# Riders Who Have Contributed / Shaped / Influenced Snowboarding the Most



## lethies91 (Nov 26, 2011)

Only this year, after probably 8 years of riding, did a start really diving into the history of boarding. I was curious who some of the most influential riders y'all consider to be. You can throw out other names like Tom Sims but I was more interested in riders.
From what I hear it sounds like Craig Kelly is a pretty legit figure in snowboarding history. (the extent of my knowledge is what i learned from Powder & Rails and a few Warren Miller Films)


----------



## ShredLife (Feb 6, 2010)

Terje Haakonsen.


----------



## lethies91 (Nov 26, 2011)

ShredLife said:


> Terje Haakonsen.


Why do you say that?
I would agree but i'm just curious of your reason.


----------



## ShredLife (Feb 6, 2010)

seriously? he's easily the most influential figure snowboarding has ever had. he pushed the level of riding so far when he was on top of the game. hell he still pushes it today....


others:

jamie lynn
mike ranquett
jim rippey
temple cummins
peter line
devun walsh
bryan iguchi
daniel franck
johan olafsson
mike michaelchuck
mike basich
tina basich
circe wallace
damian sanders
tex davenport
rob kingwill
tom burt

there are easily 25-50 more, but these are the legends that have made the shred what it is today


----------



## Mr. Polonia (Apr 5, 2009)

lethies91 said:


> Why do you say that?
> I would agree but i'm just curious of your reason.


I guess u havent seen First Decent where hes standing on one of the scariest peaks in Alaska (Peak 7601) and just kills it.


----------



## SimonB (Oct 13, 2010)

Watch some of Terje's footage from the early '90s and you'll understand. He had so much style and he went big!
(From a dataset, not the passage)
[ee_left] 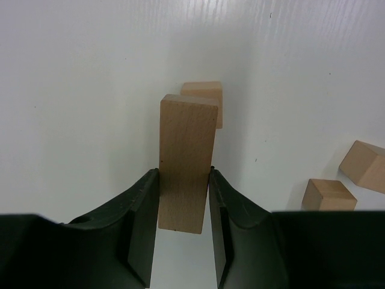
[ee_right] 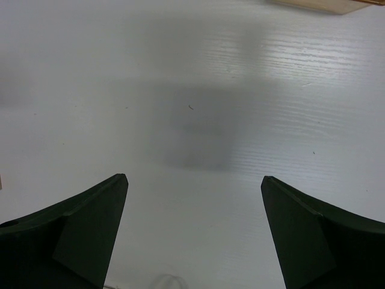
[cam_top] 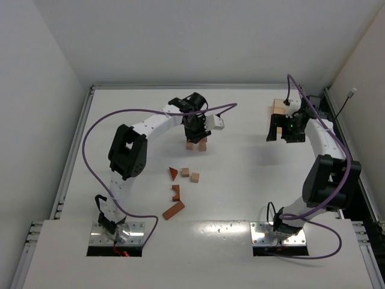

Kelly is definitely one of those. A documentary was made about him, Let It Ride, worth an hour of your time.

Noah Salasnek and Bryan Iguchi pushed to skate-style alot into snowboarding. Mike Ranquet could be included in there too.

Watch this, you'll see a lot in influencial riders: Roadkill


----------



## Mr. Polonia (Apr 5, 2009)

lethies91 said:


> Only this year, after probably 8 years of riding, did a start really diving into the history of boarding. I was curious who some of the most influential riders y'all consider to be. You can throw out other names like Tom Sims but I was more interested in riders.
> From what I hear it sounds like Craig Kelly is a pretty legit figure in snowboarding history. (the extent of my knowledge is what i learned from Powder & Rails and a few Warren Miller Films)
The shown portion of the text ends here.